Task brief: For this exercise, transcribe every line of the material exactly and skip the pictures.

Provided material:
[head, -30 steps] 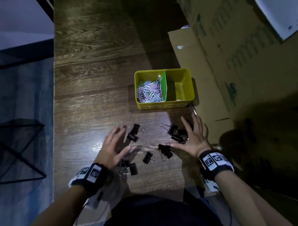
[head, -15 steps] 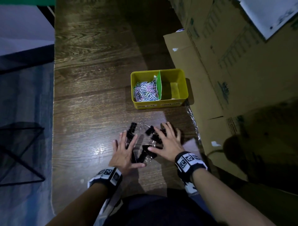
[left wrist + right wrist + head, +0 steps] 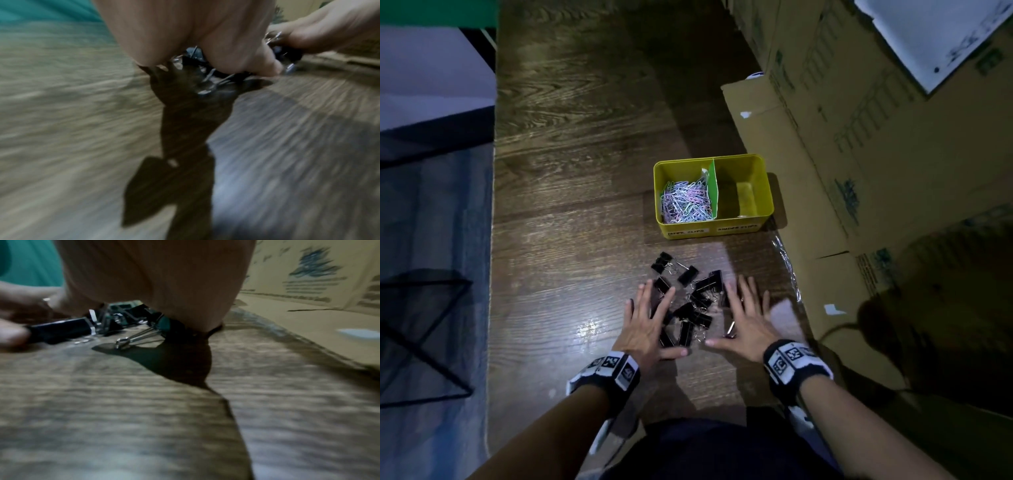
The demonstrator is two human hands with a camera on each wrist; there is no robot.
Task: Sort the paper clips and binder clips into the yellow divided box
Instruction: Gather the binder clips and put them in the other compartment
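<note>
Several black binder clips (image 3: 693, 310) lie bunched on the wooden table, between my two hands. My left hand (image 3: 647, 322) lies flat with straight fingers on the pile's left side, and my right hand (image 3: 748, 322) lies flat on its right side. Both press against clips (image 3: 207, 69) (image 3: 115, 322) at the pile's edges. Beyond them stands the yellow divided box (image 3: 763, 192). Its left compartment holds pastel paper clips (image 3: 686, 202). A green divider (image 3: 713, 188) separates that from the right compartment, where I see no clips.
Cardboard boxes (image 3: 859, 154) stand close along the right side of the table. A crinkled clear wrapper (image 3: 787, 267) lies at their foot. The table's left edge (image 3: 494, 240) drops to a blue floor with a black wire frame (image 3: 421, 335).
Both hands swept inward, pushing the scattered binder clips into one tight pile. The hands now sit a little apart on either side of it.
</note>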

Response area:
[head, -30 steps] 
[head, -15 steps] 
[left wrist + right wrist + head, +0 steps] 
The demonstrator is two human hands with a camera on each wrist; there is no robot.
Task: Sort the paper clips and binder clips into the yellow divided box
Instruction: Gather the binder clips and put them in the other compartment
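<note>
Several black binder clips (image 3: 693, 310) lie bunched on the wooden table, between my two hands. My left hand (image 3: 647, 322) lies flat with straight fingers on the pile's left side, and my right hand (image 3: 748, 322) lies flat on its right side. Both press against clips (image 3: 207, 69) (image 3: 115, 322) at the pile's edges. Beyond them stands the yellow divided box (image 3: 763, 192). Its left compartment holds pastel paper clips (image 3: 686, 202). A green divider (image 3: 713, 188) separates that from the right compartment, where I see no clips.
Cardboard boxes (image 3: 859, 154) stand close along the right side of the table. A crinkled clear wrapper (image 3: 787, 267) lies at their foot. The table's left edge (image 3: 494, 240) drops to a blue floor with a black wire frame (image 3: 421, 335).
Both hands swept inward, pushing the scattered binder clips into one tight pile. The hands now sit a little apart on either side of it.
</note>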

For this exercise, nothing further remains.